Piano Works - Volume 3
Piano Sonata (1918-20) [23:24]
Soliloquy (1925) [3:10]
Four Preludes (The Undertone; Obsession; The Holy Boy; Fire of Spring) (1913-15) [11:17]
The Almond Trees [4:06]
On a Birthday Morning (1922) [3:05]
Greenways: Three Lyric Pieces (The Cherry Trees; Cypress; The Palm and May) (1938) [7:47]
Two Pieces (For Remembrance, Amberley Wild Brooks) (1921) [7:15]
Equinox (1922) [2:16]
Spring will not wait (1927) [3:41]
Ballade of London Nights (c.1930) [7:11]
John Lenehan (piano)
rec. Champs Hill, Coldwaltham, West Sussex, March 2007
NAXOS 8.570461 [73:12]
John IRELAND (1879-1962)
The Piano Music of John Ireland - Volume 1

Piano Sonata (1918-20) [26:13]
Decorations (The Island Spell; Moonglade; The Scarlet Ceremonies) (1912) [10:50]
London Pieces (Chelsea Reach; Ragamuffin; Soho Forenoons) (1917-20) [11:09]
Ballade (1929) [10:24]
Sonatina (1926-27) [10:37]
Mark Bebbington (piano)
rec. Symphony Hall, Birmingham, August 2007
SOMM CD 074 [69:20]

Experience Classicsonline


A deluge of Ireland’s piano music is upon us. Firstly there is the classic, so-long-unavailable Lyrita mono series recorded by Alan Rowlands, then the first volume in Mark Bebbington’s cycle and the third in John Lenehan’s. Add to this the fairly recently released stereo cycle by Eric Parkin, also on Lyrita and the appetites of all admirers of the composer will be unambiguously whetted.

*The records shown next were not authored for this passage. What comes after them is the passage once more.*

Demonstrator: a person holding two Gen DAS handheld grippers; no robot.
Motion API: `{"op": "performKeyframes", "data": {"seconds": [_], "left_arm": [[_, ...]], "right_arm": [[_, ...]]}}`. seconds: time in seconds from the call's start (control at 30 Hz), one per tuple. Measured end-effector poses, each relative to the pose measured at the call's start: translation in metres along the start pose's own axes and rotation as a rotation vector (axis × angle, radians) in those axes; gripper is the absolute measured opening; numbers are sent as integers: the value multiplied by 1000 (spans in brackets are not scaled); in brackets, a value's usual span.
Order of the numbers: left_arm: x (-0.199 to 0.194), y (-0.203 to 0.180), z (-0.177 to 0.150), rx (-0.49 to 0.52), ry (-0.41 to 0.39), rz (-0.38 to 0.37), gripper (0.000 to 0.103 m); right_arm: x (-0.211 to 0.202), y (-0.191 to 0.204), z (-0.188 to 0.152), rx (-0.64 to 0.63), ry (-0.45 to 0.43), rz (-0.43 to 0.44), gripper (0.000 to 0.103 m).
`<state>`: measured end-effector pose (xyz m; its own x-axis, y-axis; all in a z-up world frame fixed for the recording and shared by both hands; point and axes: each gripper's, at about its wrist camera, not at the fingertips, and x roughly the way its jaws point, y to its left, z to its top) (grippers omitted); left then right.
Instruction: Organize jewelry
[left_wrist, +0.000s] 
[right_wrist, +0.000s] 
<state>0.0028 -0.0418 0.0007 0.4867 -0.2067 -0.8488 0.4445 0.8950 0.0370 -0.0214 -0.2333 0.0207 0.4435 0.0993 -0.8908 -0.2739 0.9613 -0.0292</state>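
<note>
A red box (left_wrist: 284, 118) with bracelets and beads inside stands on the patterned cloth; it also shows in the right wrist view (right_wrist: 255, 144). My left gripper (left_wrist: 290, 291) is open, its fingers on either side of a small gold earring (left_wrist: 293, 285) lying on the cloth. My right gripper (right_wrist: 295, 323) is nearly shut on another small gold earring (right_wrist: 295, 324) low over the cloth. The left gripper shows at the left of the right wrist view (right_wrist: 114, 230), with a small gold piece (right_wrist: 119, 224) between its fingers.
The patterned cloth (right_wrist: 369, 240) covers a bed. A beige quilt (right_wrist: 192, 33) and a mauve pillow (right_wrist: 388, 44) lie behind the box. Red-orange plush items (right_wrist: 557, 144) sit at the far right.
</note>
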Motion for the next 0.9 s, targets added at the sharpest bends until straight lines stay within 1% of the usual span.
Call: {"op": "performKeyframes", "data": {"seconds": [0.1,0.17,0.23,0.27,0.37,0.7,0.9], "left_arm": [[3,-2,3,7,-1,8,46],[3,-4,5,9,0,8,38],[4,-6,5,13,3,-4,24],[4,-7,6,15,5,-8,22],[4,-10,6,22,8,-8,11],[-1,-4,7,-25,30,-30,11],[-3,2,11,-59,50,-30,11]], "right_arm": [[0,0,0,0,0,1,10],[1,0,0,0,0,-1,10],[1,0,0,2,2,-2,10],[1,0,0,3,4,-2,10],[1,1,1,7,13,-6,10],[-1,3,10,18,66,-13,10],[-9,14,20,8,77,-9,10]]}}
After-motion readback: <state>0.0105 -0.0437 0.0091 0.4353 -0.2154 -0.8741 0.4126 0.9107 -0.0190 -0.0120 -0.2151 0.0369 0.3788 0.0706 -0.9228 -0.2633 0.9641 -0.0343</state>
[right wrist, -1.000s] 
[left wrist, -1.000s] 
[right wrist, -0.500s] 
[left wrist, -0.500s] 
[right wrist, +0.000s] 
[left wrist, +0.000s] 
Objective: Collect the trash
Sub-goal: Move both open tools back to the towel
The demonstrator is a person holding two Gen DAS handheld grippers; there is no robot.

Rowlands has special authority in this repertoire. He knew the composer and studied a number of his works with him when the composer was seventy-eight. Rowlands’ liner-note comments about his meetings with Ireland are required reading – not least for the admission that though he believes these recordings ‘give a good account of the way Ireland wanted his music done’ Rowlands is still worried about one or two details. He feels his tempo for the Sonata’s finale is too slow – despite Ireland’s famous admonitions about measured tempi in his music. He is far too modest really about everything.

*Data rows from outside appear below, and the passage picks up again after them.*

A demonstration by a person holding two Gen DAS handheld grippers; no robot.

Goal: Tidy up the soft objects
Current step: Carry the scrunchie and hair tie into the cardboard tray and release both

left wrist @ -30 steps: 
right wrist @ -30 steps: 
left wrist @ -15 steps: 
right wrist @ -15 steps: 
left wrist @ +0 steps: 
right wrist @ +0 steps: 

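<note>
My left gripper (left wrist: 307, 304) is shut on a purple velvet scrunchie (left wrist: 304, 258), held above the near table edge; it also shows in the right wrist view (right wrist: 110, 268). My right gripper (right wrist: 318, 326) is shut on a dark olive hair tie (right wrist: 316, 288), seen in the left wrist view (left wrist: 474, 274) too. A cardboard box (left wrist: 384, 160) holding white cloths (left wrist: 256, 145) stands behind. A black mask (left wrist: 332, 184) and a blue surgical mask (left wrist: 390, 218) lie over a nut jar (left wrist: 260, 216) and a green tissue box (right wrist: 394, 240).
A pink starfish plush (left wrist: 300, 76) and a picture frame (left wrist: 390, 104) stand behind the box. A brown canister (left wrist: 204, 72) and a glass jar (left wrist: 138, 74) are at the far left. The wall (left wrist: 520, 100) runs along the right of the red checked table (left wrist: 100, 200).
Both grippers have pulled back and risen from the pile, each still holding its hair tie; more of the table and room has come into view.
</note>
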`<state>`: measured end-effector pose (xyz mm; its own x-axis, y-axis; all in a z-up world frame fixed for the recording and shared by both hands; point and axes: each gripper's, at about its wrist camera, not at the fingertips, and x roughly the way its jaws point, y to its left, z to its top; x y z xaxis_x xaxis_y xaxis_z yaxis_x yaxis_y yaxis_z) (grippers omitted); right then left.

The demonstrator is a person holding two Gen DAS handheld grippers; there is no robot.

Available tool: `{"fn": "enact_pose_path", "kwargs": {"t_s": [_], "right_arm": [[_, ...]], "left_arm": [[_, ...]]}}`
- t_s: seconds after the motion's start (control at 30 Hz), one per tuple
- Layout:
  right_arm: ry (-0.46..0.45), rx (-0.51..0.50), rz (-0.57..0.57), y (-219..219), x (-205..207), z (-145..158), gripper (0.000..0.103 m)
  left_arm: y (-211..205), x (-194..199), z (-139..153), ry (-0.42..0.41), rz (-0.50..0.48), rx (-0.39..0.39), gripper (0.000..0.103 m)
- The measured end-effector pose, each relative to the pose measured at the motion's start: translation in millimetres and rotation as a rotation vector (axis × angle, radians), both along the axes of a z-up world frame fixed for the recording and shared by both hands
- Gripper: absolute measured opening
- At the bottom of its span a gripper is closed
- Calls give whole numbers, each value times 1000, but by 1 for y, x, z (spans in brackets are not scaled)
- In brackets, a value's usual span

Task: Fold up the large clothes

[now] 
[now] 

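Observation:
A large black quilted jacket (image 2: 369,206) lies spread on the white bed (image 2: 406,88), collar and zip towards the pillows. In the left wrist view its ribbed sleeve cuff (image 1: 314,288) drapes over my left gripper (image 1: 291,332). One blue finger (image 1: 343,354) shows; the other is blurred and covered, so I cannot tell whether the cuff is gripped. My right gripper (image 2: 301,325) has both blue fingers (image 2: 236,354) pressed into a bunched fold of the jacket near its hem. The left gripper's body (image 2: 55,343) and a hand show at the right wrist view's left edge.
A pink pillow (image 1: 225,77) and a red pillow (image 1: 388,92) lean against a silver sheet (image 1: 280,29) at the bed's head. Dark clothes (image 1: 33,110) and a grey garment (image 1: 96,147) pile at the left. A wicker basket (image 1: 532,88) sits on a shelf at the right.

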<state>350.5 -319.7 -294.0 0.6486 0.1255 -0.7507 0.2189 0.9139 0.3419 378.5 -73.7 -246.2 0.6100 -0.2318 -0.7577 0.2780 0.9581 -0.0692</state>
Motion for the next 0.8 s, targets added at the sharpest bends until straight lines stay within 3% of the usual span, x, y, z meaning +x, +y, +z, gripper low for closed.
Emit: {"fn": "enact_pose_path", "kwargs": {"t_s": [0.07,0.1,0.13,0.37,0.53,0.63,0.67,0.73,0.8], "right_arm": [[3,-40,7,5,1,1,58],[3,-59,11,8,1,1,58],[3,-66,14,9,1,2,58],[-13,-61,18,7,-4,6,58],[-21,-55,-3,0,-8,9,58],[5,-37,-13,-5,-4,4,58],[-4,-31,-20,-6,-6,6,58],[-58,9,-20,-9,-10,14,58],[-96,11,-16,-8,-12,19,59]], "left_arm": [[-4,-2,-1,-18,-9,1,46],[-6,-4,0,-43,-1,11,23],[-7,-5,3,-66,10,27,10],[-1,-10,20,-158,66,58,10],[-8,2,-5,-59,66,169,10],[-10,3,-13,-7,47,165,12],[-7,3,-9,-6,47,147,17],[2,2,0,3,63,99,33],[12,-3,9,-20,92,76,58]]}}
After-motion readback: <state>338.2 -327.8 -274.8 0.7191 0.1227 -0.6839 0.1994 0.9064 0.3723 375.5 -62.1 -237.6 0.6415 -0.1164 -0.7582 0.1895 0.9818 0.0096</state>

For despite this moment of self-doubt and despite the rather cramped ‘front room’ mono acoustic it, and everything else, sounds utterly right. How fascinating for example to hear the rapidity of the darting figures in The Island Spell, which he plays faster than anyone else – it has the kind of sturdy confidence that doesn’t so easily elide into comfortable impressionism. Similarly the companion piece from Decorations, the delicious Moon-glade has, by virtue of the recording acoustic and Rowlands’s playing, a degree of hardness that avoids the too-easy limpidity that Ireland’s music can sometimes engender. Above all Rowlands can be, and frequently is, startlingly sympathetic even when he is earthy and loamy.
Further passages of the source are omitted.